• **Problem to work on**
Using the data below, set down every line from the one containing "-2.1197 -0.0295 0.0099" through the one containing "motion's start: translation", inclusive and unchanged. Pictures are to be skipped.

[Opening Entries provided section]

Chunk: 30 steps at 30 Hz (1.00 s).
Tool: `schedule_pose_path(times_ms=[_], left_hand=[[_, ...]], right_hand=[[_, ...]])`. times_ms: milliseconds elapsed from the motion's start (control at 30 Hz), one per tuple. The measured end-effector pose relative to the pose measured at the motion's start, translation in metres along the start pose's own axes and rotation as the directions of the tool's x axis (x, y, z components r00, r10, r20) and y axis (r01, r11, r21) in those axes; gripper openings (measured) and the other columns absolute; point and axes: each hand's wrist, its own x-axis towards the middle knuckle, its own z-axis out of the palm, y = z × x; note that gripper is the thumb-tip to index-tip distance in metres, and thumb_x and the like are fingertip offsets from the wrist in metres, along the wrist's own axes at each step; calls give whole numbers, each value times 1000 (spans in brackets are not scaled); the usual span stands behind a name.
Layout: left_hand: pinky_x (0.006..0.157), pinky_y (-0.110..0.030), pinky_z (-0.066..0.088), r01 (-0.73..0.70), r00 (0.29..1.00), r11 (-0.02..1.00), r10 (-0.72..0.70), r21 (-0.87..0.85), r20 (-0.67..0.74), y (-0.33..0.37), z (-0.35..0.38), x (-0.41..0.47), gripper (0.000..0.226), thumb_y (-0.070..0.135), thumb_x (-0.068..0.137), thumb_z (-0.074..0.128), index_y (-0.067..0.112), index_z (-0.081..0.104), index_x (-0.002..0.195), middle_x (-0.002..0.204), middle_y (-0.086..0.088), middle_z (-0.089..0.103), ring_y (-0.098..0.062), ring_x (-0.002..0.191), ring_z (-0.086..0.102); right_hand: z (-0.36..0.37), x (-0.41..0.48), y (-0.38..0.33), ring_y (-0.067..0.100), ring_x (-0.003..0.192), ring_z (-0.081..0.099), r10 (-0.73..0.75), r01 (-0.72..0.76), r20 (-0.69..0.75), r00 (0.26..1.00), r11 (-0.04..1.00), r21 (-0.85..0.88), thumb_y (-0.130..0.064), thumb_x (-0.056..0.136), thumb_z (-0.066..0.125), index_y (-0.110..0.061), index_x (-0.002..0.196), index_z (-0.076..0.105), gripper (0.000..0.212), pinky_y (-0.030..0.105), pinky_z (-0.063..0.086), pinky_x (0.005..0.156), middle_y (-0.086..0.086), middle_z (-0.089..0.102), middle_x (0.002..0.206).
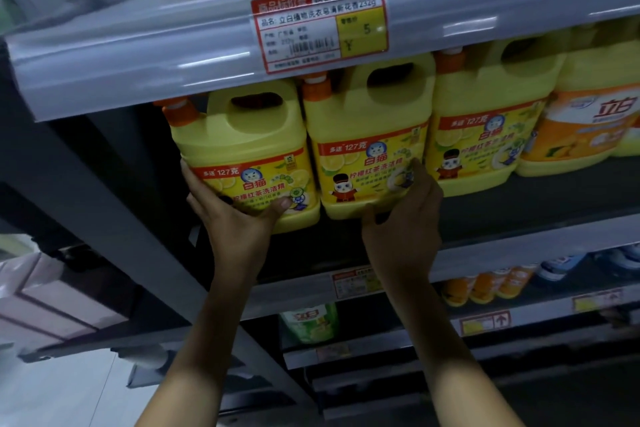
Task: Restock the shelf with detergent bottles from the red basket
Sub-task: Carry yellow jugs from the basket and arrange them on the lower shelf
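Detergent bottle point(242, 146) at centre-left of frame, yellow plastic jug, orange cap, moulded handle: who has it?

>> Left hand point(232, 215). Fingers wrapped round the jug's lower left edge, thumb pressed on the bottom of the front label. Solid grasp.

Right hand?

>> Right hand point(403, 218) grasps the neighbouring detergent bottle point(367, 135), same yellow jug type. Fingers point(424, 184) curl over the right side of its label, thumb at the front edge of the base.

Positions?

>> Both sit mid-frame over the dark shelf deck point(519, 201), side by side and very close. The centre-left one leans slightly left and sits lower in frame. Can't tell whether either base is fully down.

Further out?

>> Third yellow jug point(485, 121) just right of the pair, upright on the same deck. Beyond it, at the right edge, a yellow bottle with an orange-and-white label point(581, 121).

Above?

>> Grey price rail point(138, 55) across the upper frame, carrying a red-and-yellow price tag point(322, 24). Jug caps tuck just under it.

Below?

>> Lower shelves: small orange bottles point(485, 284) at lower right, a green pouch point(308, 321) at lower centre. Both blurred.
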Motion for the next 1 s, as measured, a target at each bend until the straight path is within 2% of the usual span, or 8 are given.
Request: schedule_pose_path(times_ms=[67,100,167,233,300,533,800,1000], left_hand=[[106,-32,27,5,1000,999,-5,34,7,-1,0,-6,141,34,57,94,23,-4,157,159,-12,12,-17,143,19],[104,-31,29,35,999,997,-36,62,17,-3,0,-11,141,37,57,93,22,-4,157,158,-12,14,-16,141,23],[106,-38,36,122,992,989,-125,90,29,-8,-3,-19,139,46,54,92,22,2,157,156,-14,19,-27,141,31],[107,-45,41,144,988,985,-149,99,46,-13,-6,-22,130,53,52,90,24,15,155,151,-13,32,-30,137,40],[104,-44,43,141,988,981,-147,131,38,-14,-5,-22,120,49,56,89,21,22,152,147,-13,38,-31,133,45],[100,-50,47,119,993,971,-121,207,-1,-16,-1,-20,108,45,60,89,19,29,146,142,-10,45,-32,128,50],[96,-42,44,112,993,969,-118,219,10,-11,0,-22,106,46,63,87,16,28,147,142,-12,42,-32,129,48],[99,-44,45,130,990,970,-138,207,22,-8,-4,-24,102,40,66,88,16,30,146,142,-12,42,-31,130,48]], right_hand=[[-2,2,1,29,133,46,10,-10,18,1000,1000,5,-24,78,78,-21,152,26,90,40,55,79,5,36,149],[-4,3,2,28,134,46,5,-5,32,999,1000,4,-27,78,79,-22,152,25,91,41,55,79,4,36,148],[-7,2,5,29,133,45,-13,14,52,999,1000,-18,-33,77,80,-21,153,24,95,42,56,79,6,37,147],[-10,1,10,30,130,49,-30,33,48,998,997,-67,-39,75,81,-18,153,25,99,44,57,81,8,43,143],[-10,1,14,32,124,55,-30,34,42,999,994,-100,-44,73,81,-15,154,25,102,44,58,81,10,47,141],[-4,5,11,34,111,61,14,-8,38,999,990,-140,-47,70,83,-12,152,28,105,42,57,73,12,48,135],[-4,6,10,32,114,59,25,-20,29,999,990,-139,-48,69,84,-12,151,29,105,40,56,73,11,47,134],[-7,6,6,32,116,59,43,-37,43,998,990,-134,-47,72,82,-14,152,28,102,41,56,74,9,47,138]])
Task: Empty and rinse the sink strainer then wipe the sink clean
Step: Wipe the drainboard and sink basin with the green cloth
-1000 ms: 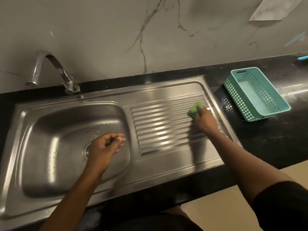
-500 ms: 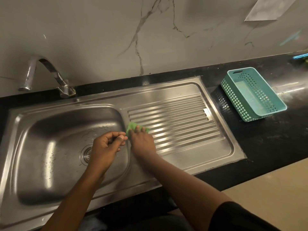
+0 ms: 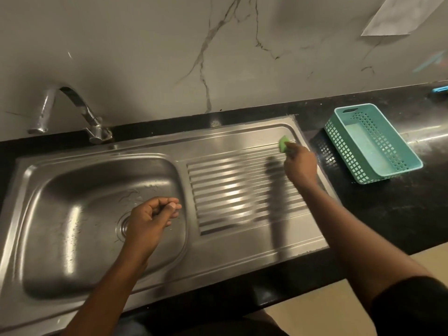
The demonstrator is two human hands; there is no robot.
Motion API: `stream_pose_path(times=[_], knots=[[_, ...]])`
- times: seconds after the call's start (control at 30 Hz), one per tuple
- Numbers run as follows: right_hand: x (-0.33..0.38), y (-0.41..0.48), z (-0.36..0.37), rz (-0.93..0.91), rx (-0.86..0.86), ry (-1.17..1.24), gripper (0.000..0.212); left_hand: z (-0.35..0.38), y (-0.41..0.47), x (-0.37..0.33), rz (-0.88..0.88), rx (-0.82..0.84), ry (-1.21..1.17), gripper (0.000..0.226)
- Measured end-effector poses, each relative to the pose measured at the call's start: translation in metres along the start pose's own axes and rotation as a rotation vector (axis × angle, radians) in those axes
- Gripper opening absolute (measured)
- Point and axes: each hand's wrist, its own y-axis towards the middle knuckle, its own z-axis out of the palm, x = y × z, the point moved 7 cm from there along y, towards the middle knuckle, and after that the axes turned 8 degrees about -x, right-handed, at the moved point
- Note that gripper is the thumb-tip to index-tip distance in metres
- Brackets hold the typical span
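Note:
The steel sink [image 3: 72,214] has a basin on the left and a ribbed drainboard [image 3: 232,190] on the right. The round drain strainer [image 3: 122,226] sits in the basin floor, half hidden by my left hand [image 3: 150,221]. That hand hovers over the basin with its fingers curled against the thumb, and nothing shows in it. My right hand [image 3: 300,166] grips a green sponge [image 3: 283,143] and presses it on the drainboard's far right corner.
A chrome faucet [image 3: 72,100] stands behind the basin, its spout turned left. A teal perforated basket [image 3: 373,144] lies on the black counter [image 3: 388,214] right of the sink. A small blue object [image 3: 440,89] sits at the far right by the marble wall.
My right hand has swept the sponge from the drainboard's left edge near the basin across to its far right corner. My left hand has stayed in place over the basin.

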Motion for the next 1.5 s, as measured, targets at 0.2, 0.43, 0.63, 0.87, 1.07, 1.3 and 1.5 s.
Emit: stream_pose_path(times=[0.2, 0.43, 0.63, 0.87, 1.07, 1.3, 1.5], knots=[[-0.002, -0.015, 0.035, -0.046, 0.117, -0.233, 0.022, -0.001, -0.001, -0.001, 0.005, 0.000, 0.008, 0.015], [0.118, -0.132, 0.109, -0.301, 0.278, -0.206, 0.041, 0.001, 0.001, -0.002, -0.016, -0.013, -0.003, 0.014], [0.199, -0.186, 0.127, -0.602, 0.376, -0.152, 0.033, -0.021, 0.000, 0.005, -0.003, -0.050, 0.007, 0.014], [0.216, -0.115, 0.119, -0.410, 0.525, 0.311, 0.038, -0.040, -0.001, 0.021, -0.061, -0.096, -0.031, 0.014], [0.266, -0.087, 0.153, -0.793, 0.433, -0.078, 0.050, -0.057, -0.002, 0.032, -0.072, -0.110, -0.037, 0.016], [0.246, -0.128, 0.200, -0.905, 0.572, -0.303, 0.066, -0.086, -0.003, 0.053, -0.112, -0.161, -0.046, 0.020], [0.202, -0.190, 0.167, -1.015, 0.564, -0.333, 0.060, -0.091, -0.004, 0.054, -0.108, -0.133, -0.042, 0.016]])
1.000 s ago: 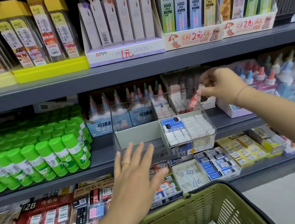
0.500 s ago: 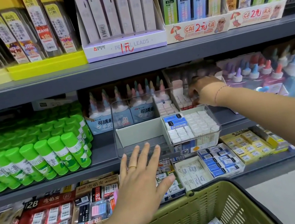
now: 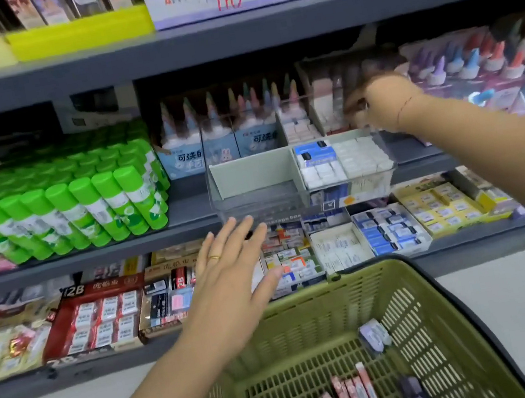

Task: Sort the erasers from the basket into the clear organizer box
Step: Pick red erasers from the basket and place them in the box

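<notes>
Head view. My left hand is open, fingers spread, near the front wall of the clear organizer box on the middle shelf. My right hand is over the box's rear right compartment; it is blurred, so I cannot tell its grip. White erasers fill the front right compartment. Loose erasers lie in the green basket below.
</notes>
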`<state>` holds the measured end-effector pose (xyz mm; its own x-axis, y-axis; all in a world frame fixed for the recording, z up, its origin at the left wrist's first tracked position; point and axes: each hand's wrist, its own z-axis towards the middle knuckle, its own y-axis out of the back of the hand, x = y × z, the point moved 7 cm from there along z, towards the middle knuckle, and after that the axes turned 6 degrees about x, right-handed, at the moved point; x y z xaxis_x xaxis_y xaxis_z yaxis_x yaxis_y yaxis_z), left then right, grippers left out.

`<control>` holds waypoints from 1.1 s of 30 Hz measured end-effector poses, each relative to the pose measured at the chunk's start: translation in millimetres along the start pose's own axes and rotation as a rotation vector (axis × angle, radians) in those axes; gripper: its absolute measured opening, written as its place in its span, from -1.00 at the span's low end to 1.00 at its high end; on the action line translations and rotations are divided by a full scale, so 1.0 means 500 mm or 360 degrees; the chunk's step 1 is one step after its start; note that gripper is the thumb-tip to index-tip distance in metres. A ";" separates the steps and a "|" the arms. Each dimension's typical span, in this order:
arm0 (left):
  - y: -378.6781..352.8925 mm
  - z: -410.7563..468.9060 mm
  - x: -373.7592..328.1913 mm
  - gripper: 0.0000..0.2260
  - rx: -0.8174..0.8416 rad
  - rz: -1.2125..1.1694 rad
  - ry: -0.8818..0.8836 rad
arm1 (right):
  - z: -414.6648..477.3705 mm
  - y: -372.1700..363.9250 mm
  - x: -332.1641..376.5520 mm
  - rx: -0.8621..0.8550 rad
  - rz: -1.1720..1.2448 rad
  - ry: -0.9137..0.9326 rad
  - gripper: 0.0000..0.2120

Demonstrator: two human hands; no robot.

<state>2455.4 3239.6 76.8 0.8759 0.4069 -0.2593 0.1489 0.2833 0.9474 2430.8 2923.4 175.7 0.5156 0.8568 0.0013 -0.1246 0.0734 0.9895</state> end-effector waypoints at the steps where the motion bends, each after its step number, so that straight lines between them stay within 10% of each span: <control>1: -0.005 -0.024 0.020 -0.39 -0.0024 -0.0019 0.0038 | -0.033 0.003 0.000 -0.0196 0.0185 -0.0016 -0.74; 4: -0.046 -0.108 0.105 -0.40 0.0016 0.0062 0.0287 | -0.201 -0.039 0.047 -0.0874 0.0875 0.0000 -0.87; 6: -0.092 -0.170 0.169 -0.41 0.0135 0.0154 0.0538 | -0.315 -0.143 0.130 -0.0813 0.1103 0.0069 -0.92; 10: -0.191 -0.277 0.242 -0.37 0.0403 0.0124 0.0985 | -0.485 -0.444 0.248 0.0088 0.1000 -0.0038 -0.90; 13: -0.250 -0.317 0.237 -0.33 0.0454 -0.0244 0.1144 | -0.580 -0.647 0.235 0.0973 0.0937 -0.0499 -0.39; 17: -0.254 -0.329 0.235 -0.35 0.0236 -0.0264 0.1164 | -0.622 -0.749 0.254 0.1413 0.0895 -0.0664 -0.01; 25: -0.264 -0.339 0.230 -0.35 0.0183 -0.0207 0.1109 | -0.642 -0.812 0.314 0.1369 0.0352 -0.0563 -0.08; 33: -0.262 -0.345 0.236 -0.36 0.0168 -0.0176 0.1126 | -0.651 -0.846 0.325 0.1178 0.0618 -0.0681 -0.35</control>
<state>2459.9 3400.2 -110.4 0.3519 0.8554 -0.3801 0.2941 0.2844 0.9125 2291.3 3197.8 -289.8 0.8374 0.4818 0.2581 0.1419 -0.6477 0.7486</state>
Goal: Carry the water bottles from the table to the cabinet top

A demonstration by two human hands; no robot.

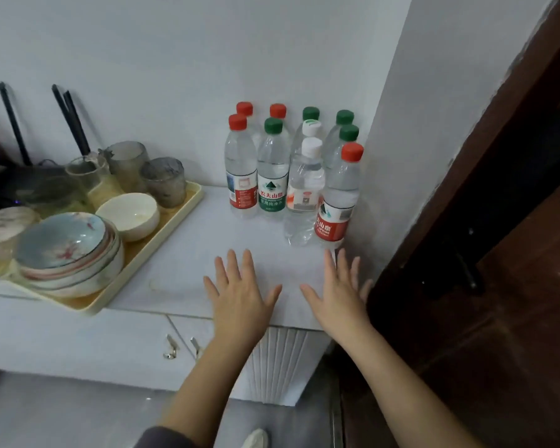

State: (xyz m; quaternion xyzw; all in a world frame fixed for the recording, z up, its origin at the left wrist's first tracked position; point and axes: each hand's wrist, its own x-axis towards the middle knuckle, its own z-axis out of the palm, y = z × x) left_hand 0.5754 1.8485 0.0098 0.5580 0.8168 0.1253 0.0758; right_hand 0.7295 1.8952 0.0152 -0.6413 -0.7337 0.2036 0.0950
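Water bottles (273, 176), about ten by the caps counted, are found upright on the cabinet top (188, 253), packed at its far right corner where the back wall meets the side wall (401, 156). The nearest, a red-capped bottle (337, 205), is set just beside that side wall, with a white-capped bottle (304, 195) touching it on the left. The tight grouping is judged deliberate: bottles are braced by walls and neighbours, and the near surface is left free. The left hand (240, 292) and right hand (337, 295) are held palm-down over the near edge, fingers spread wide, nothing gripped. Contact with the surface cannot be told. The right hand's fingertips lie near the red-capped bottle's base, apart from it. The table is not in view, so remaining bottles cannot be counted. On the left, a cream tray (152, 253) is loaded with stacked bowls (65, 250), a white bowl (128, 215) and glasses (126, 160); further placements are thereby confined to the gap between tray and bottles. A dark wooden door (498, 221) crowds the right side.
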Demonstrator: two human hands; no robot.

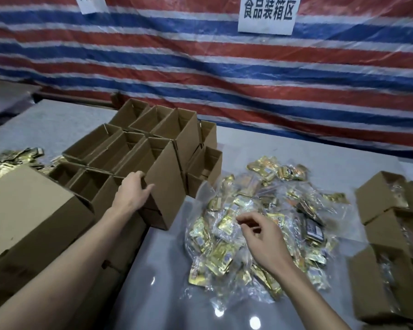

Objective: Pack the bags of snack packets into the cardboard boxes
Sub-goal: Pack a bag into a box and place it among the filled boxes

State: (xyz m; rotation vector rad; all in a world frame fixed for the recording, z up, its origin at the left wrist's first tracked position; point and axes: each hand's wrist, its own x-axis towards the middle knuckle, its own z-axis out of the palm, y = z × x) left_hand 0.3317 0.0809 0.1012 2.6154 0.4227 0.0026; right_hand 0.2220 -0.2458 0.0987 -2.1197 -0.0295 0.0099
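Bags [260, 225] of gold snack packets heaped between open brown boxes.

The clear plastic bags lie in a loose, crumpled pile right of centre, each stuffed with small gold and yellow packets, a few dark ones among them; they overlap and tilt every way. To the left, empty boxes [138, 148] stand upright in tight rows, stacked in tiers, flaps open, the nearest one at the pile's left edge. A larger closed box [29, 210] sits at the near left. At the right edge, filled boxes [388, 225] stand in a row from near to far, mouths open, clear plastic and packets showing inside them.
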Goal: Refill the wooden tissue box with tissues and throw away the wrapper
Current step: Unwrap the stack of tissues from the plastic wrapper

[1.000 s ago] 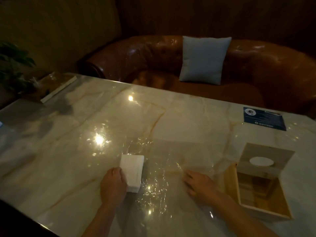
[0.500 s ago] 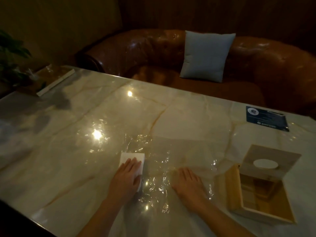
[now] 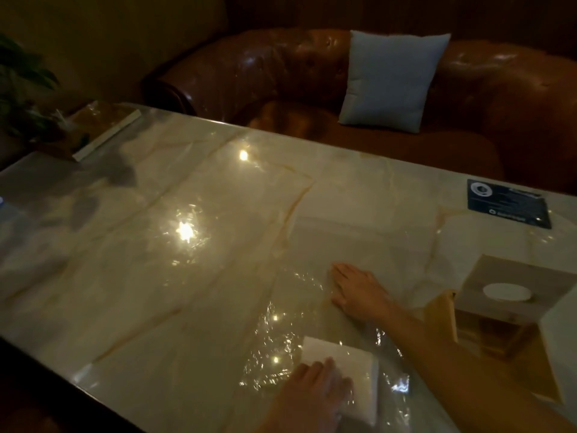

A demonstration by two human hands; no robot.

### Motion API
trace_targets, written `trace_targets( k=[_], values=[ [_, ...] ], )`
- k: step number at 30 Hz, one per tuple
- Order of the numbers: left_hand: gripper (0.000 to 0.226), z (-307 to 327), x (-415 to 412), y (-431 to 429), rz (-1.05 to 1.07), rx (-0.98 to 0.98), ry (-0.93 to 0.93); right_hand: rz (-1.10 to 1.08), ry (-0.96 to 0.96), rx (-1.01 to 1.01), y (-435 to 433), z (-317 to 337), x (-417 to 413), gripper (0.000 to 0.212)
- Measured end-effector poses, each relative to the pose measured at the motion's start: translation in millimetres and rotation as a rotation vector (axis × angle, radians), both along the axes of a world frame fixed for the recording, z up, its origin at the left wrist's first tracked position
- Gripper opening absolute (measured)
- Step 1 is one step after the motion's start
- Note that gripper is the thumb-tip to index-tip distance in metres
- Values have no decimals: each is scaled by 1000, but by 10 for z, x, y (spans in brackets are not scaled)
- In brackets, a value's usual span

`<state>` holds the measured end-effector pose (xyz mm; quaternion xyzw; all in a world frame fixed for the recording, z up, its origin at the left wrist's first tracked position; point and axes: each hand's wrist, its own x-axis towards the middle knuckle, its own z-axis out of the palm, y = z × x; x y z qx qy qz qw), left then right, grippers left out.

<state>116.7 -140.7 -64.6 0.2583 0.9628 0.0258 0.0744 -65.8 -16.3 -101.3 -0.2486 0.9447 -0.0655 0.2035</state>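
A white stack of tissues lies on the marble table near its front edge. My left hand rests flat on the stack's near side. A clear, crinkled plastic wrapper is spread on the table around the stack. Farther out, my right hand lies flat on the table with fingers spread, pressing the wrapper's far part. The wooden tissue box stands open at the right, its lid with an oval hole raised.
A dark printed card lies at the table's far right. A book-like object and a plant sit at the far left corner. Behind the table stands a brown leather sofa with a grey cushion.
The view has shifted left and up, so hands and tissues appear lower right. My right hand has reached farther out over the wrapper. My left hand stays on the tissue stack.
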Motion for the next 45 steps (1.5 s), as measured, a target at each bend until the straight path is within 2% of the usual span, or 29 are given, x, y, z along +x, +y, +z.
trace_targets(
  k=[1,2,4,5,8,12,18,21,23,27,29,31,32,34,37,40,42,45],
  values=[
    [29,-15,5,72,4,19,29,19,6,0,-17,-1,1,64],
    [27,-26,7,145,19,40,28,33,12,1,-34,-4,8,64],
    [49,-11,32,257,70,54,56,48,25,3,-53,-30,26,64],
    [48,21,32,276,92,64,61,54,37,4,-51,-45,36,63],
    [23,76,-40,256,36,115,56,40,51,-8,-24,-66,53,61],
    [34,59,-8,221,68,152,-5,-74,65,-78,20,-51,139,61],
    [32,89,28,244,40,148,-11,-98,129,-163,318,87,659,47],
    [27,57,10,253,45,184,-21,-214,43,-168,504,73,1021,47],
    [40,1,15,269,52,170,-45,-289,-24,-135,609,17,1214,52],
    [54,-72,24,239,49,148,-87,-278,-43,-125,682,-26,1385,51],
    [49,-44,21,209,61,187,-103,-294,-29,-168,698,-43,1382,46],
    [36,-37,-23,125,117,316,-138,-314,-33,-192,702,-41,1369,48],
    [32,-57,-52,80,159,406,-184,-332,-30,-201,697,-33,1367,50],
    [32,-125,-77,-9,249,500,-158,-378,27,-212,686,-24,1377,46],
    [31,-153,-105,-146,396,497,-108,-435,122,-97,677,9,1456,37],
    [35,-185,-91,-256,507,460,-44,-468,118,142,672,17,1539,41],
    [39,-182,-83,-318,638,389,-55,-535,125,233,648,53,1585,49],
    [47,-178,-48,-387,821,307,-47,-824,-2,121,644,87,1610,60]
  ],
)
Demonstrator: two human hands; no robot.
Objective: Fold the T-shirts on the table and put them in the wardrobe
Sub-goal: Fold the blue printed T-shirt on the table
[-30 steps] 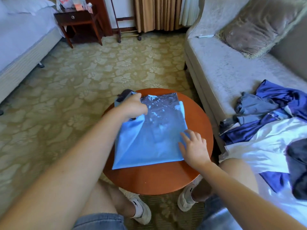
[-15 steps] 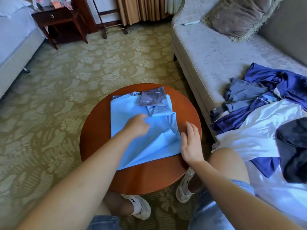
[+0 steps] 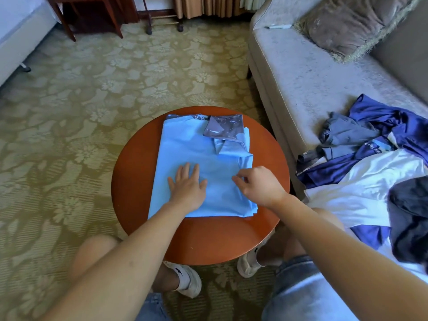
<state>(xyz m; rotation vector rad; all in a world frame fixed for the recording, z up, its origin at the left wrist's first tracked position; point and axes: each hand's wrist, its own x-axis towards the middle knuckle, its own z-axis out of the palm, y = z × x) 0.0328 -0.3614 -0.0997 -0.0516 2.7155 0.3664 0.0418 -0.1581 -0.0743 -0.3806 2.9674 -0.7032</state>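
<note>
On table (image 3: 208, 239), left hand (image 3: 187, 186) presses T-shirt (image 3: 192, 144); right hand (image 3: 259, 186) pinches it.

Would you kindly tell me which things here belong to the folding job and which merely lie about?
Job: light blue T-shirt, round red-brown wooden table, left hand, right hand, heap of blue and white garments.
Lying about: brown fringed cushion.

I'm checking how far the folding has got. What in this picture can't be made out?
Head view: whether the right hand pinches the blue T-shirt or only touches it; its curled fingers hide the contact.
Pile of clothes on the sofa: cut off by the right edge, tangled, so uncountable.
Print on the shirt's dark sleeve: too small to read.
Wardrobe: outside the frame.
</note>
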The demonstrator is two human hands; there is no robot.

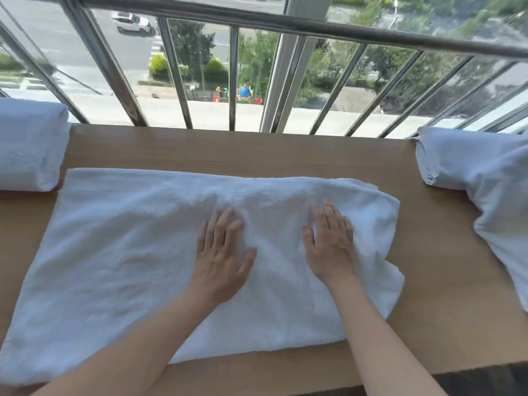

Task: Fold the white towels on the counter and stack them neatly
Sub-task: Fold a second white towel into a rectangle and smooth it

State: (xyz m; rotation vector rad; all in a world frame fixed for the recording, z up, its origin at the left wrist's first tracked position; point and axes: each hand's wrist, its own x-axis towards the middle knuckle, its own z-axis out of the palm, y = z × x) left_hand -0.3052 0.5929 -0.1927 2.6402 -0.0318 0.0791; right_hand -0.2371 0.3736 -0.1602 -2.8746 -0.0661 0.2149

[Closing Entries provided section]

• **Solution to the exercise**
State: (xyz m; rotation vector rad; all in a world frame fixed for the recording, z up, its origin at the left wrist's first tracked position; point and axes: each hand's wrist, its own x-axis towards the middle knuckle, its own z-axis out of the palm, y = z × x) left_hand 0.3317 0.0809 0.1012 2.6154 0.4227 0.0026; right_hand 0.2220 -0.2458 0.0987 -2.1197 -0.0295 0.0099
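Bags [260, 225] of gold snack packets heaped between open brown boxes.

The clear plastic bags lie in a loose, crumpled pile right of centre, each stuffed with small gold and yellow packets, a few dark ones among them; they overlap and tilt every way. To the left, empty boxes [138, 148] stand upright in tight rows, stacked in tiers, flaps open, the nearest one at the pile's left edge. A larger closed box [29, 210] sits at the near left. At the right edge, filled boxes [388, 225] stand in a row from near to far, mouths open, clear plastic and packets showing inside them.
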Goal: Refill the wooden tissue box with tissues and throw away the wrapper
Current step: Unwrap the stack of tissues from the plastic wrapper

[1.000 s ago] 
[0.500 s ago] 
[now] 

A demonstration by two human hands; no robot.

### Motion API
trace_targets, written `trace_targets( k=[_], values=[ [_, ...] ], )`
- k: step number at 30 Hz, one per tuple
- Order of the numbers: left_hand: gripper (0.000 to 0.226), z (-307 to 327), x (-415 to 412), y (-431 to 429), rz (-1.05 to 1.07), rx (-0.98 to 0.98), ry (-0.93 to 0.93); right_hand: rz (-1.10 to 1.08), ry (-0.96 to 0.96), rx (-1.01 to 1.01), y (-435 to 433), z (-317 to 337), x (-417 to 413), gripper (0.000 to 0.212)
- Measured end-effector poses, each relative to the pose measured at the motion's start: translation in millimetres and rotation as a rotation vector (axis × angle, radians), both along the axes of a world frame fixed for the recording, z up, its origin at the left wrist's first tracked position

Nothing else is part of this exercise.